### Your task
Filter this material down to the lines that contain the string "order", and return those lines.

Start of Task inputs

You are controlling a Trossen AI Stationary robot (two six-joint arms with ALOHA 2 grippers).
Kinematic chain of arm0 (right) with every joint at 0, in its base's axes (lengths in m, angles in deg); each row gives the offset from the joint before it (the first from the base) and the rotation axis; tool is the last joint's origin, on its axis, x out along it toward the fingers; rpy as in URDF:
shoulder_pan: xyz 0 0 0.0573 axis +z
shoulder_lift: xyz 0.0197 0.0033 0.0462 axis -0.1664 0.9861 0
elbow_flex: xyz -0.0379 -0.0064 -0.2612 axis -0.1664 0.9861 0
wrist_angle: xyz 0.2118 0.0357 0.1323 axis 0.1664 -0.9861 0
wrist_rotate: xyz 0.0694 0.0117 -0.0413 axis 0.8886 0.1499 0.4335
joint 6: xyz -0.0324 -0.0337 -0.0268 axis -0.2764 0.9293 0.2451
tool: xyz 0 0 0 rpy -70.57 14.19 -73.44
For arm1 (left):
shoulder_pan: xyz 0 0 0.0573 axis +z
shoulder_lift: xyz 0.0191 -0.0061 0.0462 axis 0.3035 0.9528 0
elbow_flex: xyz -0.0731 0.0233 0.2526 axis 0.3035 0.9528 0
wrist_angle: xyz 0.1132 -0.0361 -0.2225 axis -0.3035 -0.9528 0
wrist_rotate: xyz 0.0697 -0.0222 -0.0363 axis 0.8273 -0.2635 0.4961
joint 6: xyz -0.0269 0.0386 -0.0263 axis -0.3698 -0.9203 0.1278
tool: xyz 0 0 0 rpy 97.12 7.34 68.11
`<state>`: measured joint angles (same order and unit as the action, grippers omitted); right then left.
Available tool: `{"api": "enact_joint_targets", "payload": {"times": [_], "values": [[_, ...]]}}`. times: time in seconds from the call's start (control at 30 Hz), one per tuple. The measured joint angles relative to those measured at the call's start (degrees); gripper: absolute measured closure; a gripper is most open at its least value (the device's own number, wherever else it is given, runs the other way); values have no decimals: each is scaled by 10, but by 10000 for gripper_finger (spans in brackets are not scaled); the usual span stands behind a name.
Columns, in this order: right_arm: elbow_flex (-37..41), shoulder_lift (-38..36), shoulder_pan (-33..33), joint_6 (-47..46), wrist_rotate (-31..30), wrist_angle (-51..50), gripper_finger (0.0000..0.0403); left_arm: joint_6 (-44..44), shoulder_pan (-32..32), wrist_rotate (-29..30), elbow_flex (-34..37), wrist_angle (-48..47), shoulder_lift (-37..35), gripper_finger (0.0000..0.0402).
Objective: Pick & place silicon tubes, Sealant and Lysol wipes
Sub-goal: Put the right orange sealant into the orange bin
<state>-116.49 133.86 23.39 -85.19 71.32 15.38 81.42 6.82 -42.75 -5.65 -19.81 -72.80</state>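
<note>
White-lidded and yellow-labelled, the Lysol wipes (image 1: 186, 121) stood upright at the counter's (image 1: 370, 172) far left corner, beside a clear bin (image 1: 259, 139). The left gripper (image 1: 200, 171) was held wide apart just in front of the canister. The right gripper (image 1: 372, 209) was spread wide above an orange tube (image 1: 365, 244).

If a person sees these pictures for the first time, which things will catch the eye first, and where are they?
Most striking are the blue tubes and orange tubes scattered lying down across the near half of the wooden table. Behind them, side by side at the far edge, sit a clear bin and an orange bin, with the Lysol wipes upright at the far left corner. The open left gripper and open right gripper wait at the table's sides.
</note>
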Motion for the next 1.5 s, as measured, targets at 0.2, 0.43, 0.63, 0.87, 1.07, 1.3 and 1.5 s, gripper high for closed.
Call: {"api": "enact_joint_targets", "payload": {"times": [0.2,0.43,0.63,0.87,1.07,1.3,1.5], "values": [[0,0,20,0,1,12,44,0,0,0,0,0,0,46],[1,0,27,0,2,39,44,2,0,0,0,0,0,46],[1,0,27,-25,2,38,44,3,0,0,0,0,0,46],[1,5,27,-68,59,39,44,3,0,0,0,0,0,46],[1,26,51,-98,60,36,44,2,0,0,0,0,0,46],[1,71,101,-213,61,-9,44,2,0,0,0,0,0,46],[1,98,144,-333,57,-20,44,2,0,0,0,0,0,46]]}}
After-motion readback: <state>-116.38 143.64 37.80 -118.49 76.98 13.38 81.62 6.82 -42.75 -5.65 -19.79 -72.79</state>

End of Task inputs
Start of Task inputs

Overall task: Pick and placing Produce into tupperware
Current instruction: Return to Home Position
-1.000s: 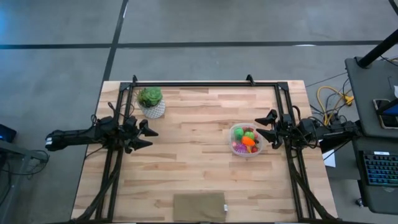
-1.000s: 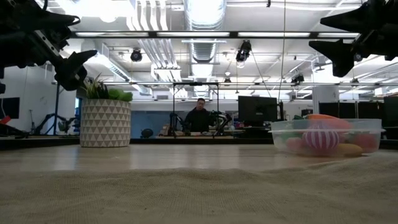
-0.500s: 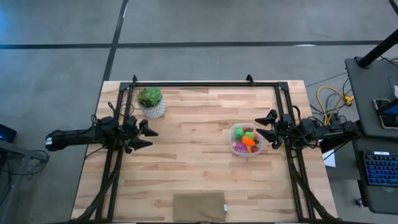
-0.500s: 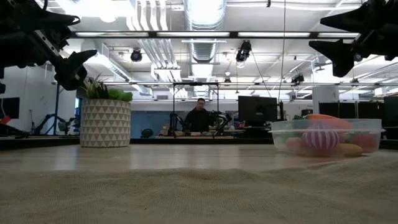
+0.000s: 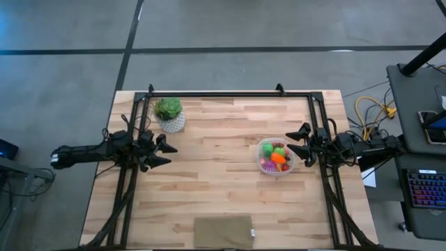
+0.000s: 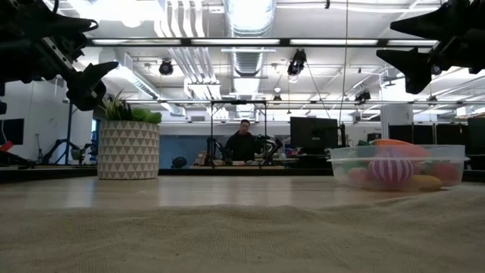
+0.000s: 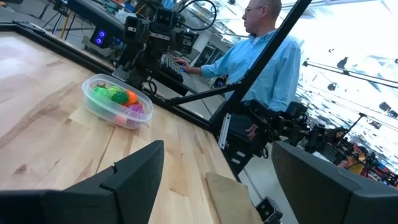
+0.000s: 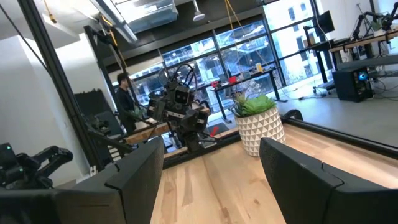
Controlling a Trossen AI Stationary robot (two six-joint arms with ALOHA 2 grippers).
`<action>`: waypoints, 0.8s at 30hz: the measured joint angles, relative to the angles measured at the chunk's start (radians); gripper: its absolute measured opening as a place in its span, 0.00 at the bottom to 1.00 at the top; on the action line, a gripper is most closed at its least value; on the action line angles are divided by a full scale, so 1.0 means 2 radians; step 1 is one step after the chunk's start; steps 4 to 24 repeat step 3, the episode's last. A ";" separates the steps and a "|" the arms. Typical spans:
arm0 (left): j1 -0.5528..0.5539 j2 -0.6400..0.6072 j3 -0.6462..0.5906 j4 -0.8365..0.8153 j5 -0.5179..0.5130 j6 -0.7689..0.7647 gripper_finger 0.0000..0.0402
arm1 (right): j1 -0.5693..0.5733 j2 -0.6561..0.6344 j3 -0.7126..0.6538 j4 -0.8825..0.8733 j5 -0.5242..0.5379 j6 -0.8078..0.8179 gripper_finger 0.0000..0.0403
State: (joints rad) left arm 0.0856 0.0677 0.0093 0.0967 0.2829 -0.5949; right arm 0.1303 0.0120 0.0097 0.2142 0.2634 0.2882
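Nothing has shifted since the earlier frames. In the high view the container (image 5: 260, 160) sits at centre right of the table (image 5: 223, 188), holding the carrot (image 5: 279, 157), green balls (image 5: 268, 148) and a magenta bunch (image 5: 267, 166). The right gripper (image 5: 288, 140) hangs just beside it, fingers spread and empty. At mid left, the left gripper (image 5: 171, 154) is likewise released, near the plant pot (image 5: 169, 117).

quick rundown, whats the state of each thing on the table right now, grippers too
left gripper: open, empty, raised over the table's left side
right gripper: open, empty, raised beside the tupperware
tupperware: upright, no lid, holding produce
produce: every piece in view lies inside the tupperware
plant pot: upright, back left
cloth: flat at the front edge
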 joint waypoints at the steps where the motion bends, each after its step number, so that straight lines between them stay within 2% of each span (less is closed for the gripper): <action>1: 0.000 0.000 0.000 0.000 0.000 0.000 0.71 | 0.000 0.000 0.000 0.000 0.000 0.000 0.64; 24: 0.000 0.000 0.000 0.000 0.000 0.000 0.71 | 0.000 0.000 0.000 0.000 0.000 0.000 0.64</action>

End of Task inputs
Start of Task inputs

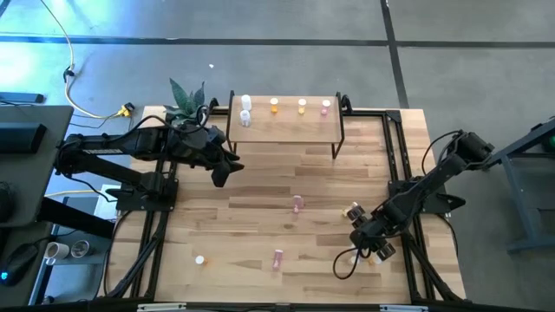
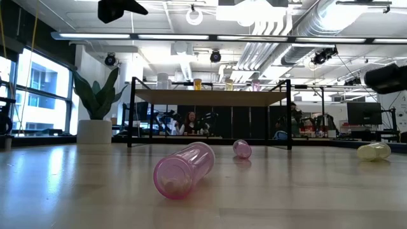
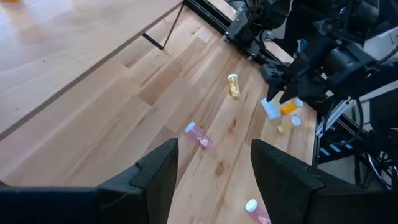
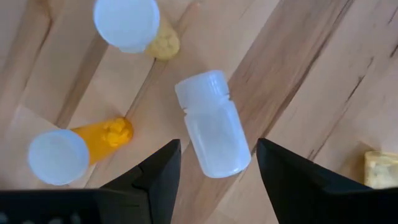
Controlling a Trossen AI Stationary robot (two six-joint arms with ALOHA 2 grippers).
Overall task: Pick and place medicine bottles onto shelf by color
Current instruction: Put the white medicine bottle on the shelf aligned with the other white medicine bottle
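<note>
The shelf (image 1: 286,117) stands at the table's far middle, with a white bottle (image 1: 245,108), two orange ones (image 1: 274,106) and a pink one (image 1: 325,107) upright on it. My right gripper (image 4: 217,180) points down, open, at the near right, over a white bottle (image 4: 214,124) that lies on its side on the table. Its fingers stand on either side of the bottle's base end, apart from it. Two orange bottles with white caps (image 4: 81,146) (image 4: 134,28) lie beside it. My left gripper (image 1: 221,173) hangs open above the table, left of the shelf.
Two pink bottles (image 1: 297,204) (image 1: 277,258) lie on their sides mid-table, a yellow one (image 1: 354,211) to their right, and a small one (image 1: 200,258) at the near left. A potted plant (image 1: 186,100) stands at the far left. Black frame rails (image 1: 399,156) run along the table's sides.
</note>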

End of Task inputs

### Task result
`<state>`: measured joint angles (same order and unit as the action, grippers omitted); right then left.
Columns, in this order: right_arm: elbow_flex (-37..41), shoulder_lift (-38..36), shoulder_pan (-33..33), joint_6 (-47..46), wrist_rotate (-31..30), wrist_angle (-51..50), gripper_finger (0.0000..0.0403); left_arm: joint_6 (-44..44), shoulder_pan (-32..32), wrist_rotate (-29..30), elbow_flex (-34..37), wrist_angle (-48..47), shoulder_lift (-37..35), gripper_finger (0.0000..0.0402).

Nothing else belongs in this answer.